Did a Clayton County Water Authority board member lose her seat because she voted against a company favored by county commissioners? People involved in the decision aren’t saying but a local civil rights group is seeking answers.

Sylvia Wright was one of eight people reconsidered for board appointments last week by county commissioners. But the 59-year-old Riverdale resident was the only one who did not regain her seat. She was replaced after only four months on the water authority.

“We were deeply concerned that Ms. Wright was removed without cause,” said Clayton NAACP president C. Synamon Baldwin who attended the commission meeting. Baldwin said the NAACP has filed an open records request with the water authority hoping to get some understanding of what happened. “It was clearly a move to gain control of the water authority.”

The commission’s decision to replace Wright came just days after the water authority chose a company to underwrite its bond-refinancing, which is projected to save the county nearly $7.5 million.The company that was recently hired by the county commission as the county’s new financial advisor was up for the job but did not get it.

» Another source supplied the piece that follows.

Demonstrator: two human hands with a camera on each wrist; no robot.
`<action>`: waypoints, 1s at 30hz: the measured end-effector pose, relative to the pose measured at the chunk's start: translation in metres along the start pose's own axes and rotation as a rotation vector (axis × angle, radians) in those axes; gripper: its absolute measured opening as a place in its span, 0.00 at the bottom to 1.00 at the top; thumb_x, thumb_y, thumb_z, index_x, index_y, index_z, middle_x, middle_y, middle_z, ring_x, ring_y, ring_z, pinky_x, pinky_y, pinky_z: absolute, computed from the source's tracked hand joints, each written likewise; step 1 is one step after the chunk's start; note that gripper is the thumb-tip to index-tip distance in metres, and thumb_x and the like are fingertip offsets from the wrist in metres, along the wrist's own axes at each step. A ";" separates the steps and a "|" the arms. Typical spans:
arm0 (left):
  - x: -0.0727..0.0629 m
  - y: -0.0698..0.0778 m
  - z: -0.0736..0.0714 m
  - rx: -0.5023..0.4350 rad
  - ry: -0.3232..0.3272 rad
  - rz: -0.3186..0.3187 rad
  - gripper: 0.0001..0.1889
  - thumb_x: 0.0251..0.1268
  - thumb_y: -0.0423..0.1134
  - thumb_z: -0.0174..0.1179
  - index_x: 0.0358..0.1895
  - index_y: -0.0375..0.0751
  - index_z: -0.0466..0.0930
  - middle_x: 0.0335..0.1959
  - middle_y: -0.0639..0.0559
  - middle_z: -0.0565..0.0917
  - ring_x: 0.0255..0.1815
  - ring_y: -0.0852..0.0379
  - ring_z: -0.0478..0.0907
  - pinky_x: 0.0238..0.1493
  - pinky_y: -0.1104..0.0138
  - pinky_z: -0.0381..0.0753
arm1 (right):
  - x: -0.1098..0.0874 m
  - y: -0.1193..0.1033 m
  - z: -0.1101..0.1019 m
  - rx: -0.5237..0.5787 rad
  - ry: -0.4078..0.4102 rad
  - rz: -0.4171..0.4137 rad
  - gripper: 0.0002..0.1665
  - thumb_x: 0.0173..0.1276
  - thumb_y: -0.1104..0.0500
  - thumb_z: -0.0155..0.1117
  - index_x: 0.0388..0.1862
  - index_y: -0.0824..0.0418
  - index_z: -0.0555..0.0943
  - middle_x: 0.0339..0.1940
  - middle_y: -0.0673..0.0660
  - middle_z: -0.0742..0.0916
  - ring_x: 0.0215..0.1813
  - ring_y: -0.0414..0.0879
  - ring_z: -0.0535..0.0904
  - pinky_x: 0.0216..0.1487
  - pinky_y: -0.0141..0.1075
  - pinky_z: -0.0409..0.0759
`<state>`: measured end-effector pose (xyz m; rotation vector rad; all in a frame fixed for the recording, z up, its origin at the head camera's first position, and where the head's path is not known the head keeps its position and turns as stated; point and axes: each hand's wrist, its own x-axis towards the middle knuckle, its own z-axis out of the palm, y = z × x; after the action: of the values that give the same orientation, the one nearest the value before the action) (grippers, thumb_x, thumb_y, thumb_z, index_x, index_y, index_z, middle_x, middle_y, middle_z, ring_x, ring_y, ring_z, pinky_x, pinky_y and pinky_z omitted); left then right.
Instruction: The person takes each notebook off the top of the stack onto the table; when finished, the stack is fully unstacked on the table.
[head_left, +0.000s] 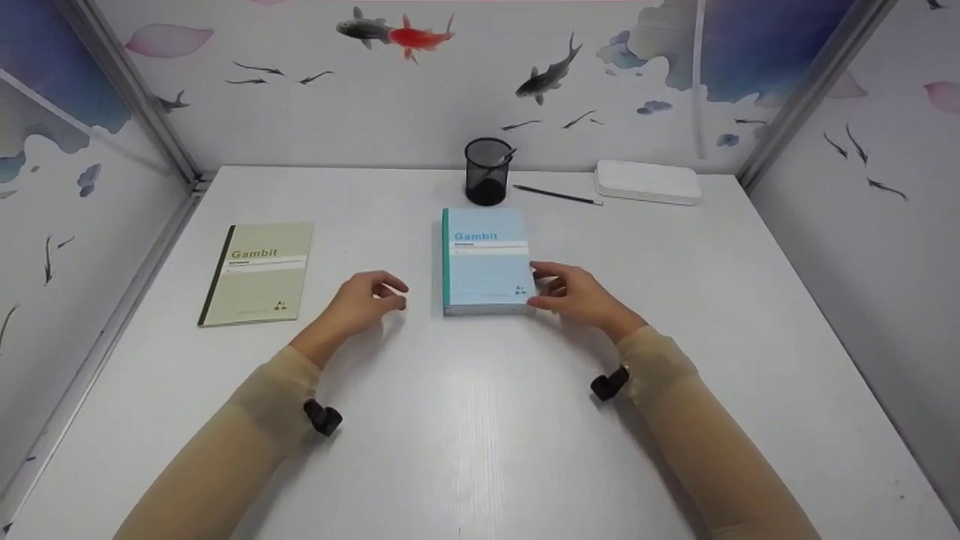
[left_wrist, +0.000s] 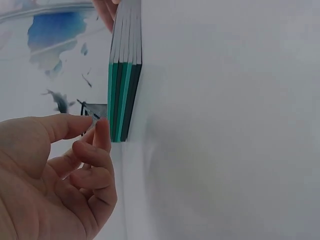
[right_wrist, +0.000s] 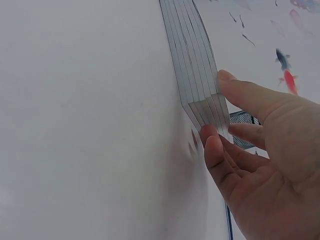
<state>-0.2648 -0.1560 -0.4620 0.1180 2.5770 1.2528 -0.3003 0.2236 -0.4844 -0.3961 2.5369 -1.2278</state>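
White surface (head_left: pixel 465 397), backed by fish-painted walls (head_left: pixel 420 105). Near its middle lies a stack of notebooks (head_left: pixel 487 274), blue cover uppermost; relative to it, a pen cup (head_left: pixel 486 190) stands at 12 o'clock, a white case (head_left: pixel 647 180) at 2, and a beige notebook (head_left: pixel 255 289) at 9. Left hand (head_left: pixel 367 300), at 8 o'clock, apart from the stack, loosely curled, empty; right hand (head_left: pixel 576 296), at 4 o'clock, fingers relaxed, tips touching the stack's right edge.
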 end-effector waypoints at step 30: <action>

The water authority had narrowed its selection to a short list which included Raymond James Morgan Keegan and Terminus Securities, the company that was awarded the work, and Piper Jaffray & Co., which was recently hired by the county to serve as its financial advisor. Former MARTA chairman Ed Wall is Piper Jaffray’s representative to Clayton.

The Raymond James group had the overall highest final score - 113 out of a possible 130. Piper Jaffray’s final score was 108. Scoring was based on qualification, experience and other criteria. An evaluation team judging the competing companies recommended Raymond James et al to provide bond underwriting services for the 2013A and 2013B bond issues and to provide similar services for any bond issues for the next three years, according to documents obtained by The Atlanta Journal-Constitution.

In a called meeting on March 14, the water authority board voted for Raymond James 4-3. Wright was among those who voted for the Raymond James company. The next day, Wright’s name appeared on the commission’s agenda as part of group of appointees being reconsidered.

Water Authority chairwoman Marie Barber declined to discuss Wright’s dismissal or the meeting involving the selection process for the company that will handle the county’s bond-refinancing.

When asked if she had been contacted by any of the commissioners during the selection process of the company, Barber said “no comment.”

But water authority board member Sophia Haynes, who also participated in the bond-refinancing selection process, questioned Wright’s removal at the county commission meeting and called the timing of her removal “ironic.”

“She stood with the rest of us who said ‘do the right thing’,” Haynes told The AJC. “The very next day, an agenda for the county commission comes out saying she was being reconsidered and she’s the only one who did not get reappointed. To me, that’s very ironic, very coincidental right after it appears that she did not go along with something else.”